In questo senso, l’assenza delle automobili domenica scorsa, nostra prima domenica di austerità, ci è sembrata al termine della giornata salutare e corroborante. Il nostro benessere era unicamente fisico, e noi non ci sentivamo affatto più felici per l’assenza delle automobili, ma ancora più insicuri, spaventati e infelici. Tuttavia si trattava di una infelicità che finalmente era possibile riconoscere e forse perfino illuminare con parole. Ci sembrava che fosse accaduto qualcosa che non invitava alla speranza – nel nostro suolo la speranza sembra non poter crescere – ma invitava alla verità (Natalia Ginzburg, Infelici nella città bella e orrenda, «Corriere della Sera», dicembre 1973)

One Comment

  • Mauro Masotti

    Le parole della Ginzburg mi riportano a una fase breve ma interessante della gioventù. Quelle domeniche senza automobili furono “strane” ma, allo stesso tempo, accattivanti. Proprio per questo non riesco a essere in toto d’accordo con la scrittrice. C’è un’attualità che, paragonata a quelle domeniche di austerity (come si chiamavano allora), risulta molto più triste se non angosciante. A maggio un’amica, telefonicamente, mi raccontò che durante il lockdown, per motivi di lavoro, era dovuta andare al centro di Roma utilizzando un autobus con pochi passeggeri. Camminando per le strade del Ghetto, avvolta da un silenzio inusuale, aveva sentito distintamente, in lontananza, il rumore della Fontana delle Tartarughe, tanta era l’assenza dei rumori ai quali noi romani siamo abituati nelle zone più intensamente trafficate.
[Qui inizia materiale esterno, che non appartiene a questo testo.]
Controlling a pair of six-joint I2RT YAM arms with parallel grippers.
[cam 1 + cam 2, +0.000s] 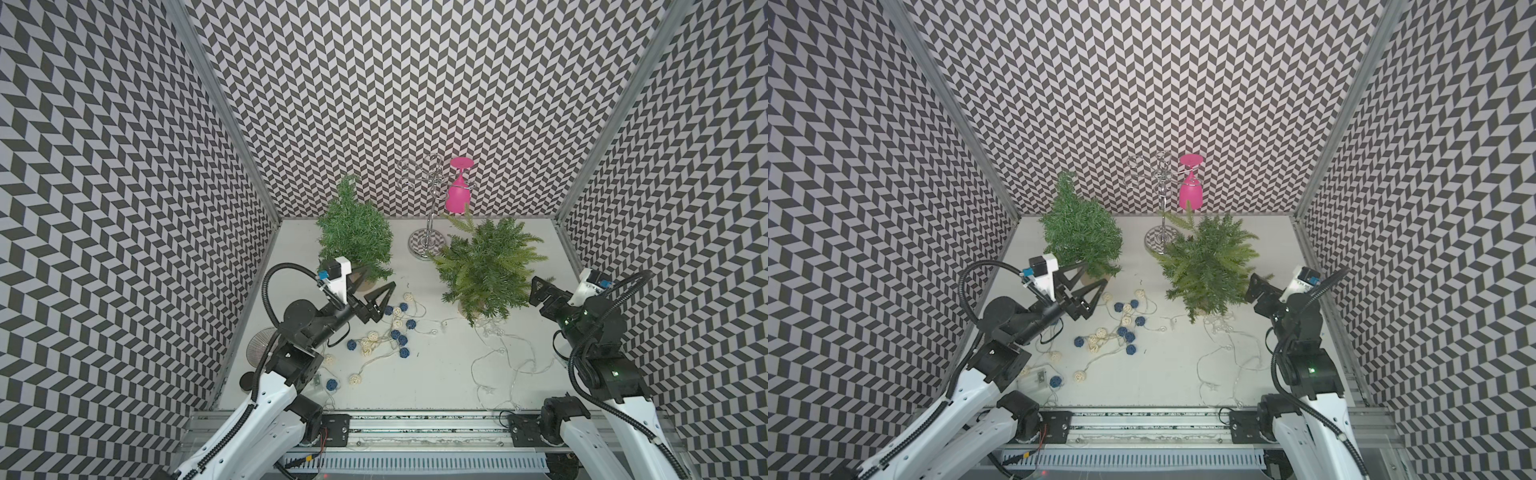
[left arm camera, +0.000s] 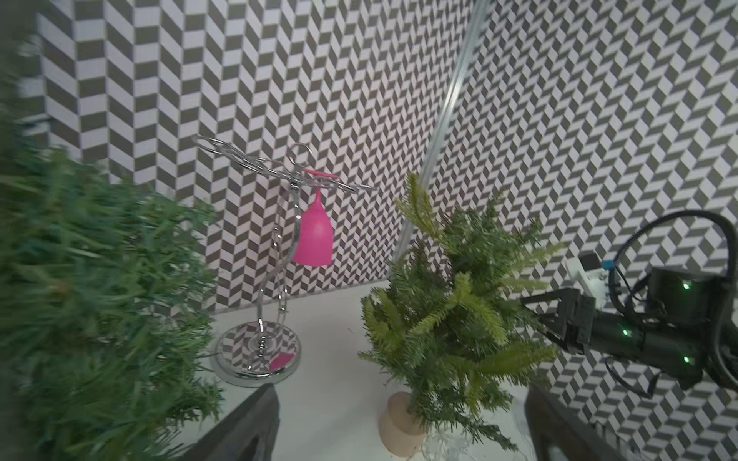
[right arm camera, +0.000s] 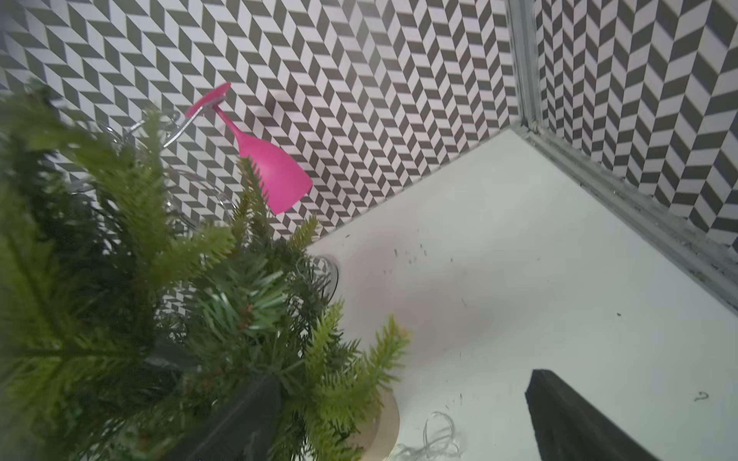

Questo contesto che io non ho vissuto nel 2020, essendo costretto a casa, mi proietta nella mente quella sgradevole sensazione di isolamento, distacco e perfino paura dalla quale è stato possibile emergere lentamente solo dal maggio successivo. Nelle domeniche di blocco del traffico del 1973 non la provavo. Innanzitutto potevamo uscire, potevamo accompagnarci con gli amici del quartiere; per recarci in luoghi più distanti prendevamo le biciclette e dovevamo fare i conti con una città che non è propriamente pianeggiante. Certo era curioso vedere via Cristoforo Colombo senza l’abituale traffico, percorsa solo dai taxi o dai convogli di tre autobus numero 93 (oggi 714) straripanti di passeggeri. Così come fu curioso, nella ricorrenza dell’Immacolata, assistere all’arrivo a piazza di Spagna di papa Paolo VI su un traino a cavalli; scelta operata per rispettare le indicazioni delle autorità civili italiane. Stranamente trovo le parole di Natalia Ginzburg molto più adatte alla situazione che abbiamo vissuto tra marzo e aprile del 2020 che non a quella condizione di parziale limitazione di cinquant’anni fa.
    Tuttavia mi sembra di cogliere nel suo ragionamento l’emergere di un solido pessimismo nei confronti del comportamento e dei sentimenti degli uomini; lo stesso pessimismo che determina oggi, in alcuni intellettuali, la convinzione che non usciremo migliori da questa pandemia. Penso che il pensiero della Ginzburg fosse influenzato da un retroterra culturale ed esistenziale ispirato al pessimismo leopardiano ma anche a quello di altri due giganti dell’800: Foscolo e Manzoni. Sì, anche Manzoni che, soprattutto nella fase precedente alla “Pentecoste” e ai “Promessi sposi”, guardava all’umanità come “graffiata” dal peccato originale. L’unica differenza tra Leopardi, Foscolo e la stessa Ginzburg da un lato e Manzoni dall’altro, sta nel fatto che quest’ultimo, al netto delle sue nevrosi, aveva intravisto la fonte di un vero conforto per la condizione umana.